Тем временем палубы судна постепенно превращались в лабораторию под открытым небом. Аткинсон и Пеннел тут же принялись чертить план медленно проплывавшего мимо ледового барьера, доводя его до восточной оконечности мыса Крозье; Симпсон, как всегда, усердно возился со своими метеорологическими приборами, а Понтинг метался по палубе, хватаясь то за фотоаппарат, то за кинокамеру.
Обнадеживал своими сообщениями и гидролог Ренник, уже сумевший установить вполне приемлемую для стоянки глубину в сто сорок морских саженей, в то время как биолог Нельсон горячечно добывал образцы донного грунта и замеривал температуру водных глубин. Нервно потирали руки в ожидании высадки на берег физик-канадец Чарльз Райт, внешне медлительный, но пунктуальный геолог Пристли и морской биолог Лилли. Уже в который раз осматривал двигатели своих мотосаней механик Дэй, наобещавший накануне дюжину специальных санных экспедиций почти каждому из ученых, словно намерен был распоряжаться этими моторами как своей тягловой собственностью.
«Что ж, — мысленно подытожил Скотт результаты своего осмотра этой „лаборатории“, — можно считать, что исследование самого материка Антарктиды уже началось. Если научная группа и дальше будет работать с таким же рвением, мы получим немыслимое количество данных, на обработку и классификацию которых уйдут потом месяцы цивилизованного бытия».
Когда на воду спустили один из китобойных баркасов, у трапа началось вавилонское столпотворение. Всем вдруг захотелось непременно попасть на «китобоя», у каждого нашлись причины для спешной высадки на берег, каждому хотелось ступить на берег Антарктиды в числе первых. Десантный отряд из шести полярников был сформирован Скоттом довольно быстро: вместе с ним к скалистому берегу должны были отправиться офицеры Уилсон, Тейлор, Пристли, Гриффит и Эванс. Но они еще только рассаживались, когда ротмистр Отс нашел важное для себя решение: он предложил капитану высадить гребную команду матросов, а вместо них усадить за весла офицеров.

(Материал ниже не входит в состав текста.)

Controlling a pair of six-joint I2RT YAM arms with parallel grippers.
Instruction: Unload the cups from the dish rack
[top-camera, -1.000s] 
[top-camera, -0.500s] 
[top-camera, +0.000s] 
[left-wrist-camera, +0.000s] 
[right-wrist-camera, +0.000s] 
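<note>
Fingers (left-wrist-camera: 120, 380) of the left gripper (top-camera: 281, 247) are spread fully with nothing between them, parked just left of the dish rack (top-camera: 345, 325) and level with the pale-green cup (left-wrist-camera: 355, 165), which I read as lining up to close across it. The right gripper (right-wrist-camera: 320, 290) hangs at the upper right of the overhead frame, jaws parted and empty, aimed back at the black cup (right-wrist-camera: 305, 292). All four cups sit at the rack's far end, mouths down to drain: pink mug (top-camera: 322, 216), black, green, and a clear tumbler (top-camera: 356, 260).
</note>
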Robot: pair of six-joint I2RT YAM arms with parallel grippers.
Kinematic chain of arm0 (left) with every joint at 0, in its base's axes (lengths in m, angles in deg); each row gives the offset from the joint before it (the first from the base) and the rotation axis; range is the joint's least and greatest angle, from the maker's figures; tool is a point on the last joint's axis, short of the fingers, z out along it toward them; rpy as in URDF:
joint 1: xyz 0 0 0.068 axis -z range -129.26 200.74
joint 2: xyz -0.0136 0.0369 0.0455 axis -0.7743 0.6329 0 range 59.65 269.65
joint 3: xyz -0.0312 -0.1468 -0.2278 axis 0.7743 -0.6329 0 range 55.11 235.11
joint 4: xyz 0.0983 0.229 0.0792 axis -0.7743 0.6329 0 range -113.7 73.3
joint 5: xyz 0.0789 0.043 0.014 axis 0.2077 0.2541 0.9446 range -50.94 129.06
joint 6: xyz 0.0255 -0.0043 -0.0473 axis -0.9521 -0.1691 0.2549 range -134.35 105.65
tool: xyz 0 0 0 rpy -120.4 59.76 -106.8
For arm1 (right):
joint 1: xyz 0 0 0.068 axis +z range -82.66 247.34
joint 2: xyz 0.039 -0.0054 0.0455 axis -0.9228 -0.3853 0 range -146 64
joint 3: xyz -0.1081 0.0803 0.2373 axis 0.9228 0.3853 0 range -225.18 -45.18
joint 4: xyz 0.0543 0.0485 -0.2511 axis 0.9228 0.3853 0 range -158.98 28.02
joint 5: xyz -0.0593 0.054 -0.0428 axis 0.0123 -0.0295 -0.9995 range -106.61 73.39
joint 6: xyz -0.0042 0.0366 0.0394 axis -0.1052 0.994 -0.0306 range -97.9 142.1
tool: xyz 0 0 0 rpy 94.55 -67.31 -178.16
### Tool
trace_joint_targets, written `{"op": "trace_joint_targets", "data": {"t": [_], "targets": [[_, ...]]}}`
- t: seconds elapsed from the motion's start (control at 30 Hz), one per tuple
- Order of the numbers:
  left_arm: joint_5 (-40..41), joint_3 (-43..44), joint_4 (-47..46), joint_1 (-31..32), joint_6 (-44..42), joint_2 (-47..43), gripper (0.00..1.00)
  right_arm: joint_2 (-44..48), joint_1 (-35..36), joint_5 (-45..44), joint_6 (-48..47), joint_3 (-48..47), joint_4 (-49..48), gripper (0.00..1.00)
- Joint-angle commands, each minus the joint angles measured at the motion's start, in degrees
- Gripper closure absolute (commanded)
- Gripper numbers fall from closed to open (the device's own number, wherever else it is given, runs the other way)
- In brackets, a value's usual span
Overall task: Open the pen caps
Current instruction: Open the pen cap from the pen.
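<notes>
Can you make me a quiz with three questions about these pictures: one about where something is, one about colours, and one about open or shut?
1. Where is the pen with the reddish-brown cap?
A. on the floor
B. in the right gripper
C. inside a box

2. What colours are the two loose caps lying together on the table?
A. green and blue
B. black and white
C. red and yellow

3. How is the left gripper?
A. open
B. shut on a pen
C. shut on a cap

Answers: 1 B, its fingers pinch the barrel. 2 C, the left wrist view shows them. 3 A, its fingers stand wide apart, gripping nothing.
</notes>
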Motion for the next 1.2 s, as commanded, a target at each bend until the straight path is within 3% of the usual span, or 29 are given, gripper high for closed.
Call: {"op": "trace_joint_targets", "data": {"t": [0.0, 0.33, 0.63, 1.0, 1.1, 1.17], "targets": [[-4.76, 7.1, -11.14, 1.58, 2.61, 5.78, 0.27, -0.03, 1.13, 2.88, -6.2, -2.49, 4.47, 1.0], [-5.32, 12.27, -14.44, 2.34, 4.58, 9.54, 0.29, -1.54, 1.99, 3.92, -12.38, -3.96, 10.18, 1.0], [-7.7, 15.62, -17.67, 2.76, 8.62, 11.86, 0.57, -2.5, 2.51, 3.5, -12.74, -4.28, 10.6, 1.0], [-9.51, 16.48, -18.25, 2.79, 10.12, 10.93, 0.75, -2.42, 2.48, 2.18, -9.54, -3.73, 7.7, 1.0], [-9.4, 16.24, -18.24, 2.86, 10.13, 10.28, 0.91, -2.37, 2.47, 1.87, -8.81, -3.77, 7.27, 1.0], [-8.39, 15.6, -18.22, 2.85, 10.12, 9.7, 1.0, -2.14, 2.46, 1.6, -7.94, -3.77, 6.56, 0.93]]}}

И поскольку Скотт возражал слишком неуверенно, ротмистр драгунского полка сам приказал матросам покинуть баркас и вместе с доктором Аткинсоном и помощником зоолога Черри-Гаррардом занял их места за веслами.

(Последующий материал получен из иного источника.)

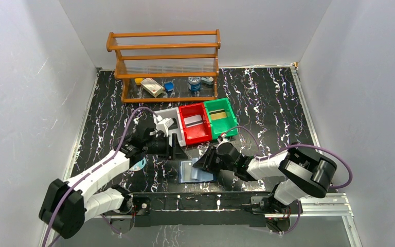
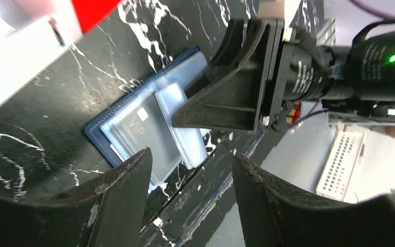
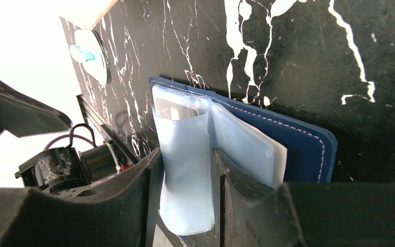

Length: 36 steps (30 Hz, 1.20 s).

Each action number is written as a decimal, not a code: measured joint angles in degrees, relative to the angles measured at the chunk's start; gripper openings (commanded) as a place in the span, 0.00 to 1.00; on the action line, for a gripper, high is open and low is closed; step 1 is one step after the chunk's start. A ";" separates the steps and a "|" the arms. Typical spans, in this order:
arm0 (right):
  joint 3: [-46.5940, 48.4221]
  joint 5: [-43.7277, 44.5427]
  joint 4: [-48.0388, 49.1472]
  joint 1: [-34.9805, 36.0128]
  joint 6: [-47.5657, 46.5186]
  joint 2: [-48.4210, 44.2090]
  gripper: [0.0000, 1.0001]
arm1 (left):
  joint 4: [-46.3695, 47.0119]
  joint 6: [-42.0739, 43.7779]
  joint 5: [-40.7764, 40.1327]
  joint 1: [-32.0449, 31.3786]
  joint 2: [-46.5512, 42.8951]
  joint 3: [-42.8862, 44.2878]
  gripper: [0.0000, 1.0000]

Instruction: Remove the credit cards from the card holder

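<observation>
Black marbled tabletop (image 1: 267,103) carries the open card holder (image 1: 195,172) near the front edge, between the arms. Right hand (image 3: 185,154) pinches one clear sleeve (image 3: 182,128); it should steady that while the left hand (image 2: 190,154), half open and empty, nips a card edge. Only the left wrist view shows a card (image 2: 144,121) inside; only the right wrist view shows the pinch.

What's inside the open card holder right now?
Clear plastic sleeves fan out inside the card holder; one card shows through a sleeve. Any cards beneath it are covered.
</observation>
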 measured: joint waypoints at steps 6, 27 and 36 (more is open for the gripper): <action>-0.24 -0.61 1.86 -0.42 1.68 0.46 0.47 | 1.14 0.02 2.91 -5.22 5.14 -0.61 0.60; -2.58 -1.64 4.70 -1.01 2.91 0.72 0.47 | 8.81 -1.84 1.44 -11.34 18.36 -1.36 0.45; -2.86 -1.90 5.31 -1.18 2.95 0.72 0.49 | 14.32 -4.31 5.44 -12.17 19.19 -2.14 0.34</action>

Но вскоре оказалось, что все порывы десантников напрасны. Совершив несколько попыток приблизиться к берегу, они вскоре выяснили, что прибрежные скалы и айсберги, а также паковый лед и сильное волнение высадиться на берег им так и не позволят — ледовый барьер оказался неприступным. Словно бы дразня полярников, с вершины огромного ледового валуна за их попытками иронично наблюдал старый, линяющий императорский пингвин, с монаршей снисходительностью прощавший им попытки вторгнуться в его владения.
А тут еще рядом с ним появился молодой пингвиненок, который пока еще терял пух с головы, маленьких крылышек и с груди, завистливо мечтая при этом о «черном смокинге» предка. Молодой пингвин суетно подходил к краю скалы то в одном, то в другом месте и, свысока посматривая на людей, приставал к старому наставнику с вопросами на своем ворчливом пингвиньем языке.
— Взгляните на этого юного отпрыска «императора»! — мгновенно забыл о своих веслах Аткинсон. — Вряд ли кому-либо из ученых приходилось наблюдать молодого пингвина этой породы в таком возрасте и в такой стадии развития. Жаль, что я не могу воскликнуть: «Полцарства за этого пингвина!».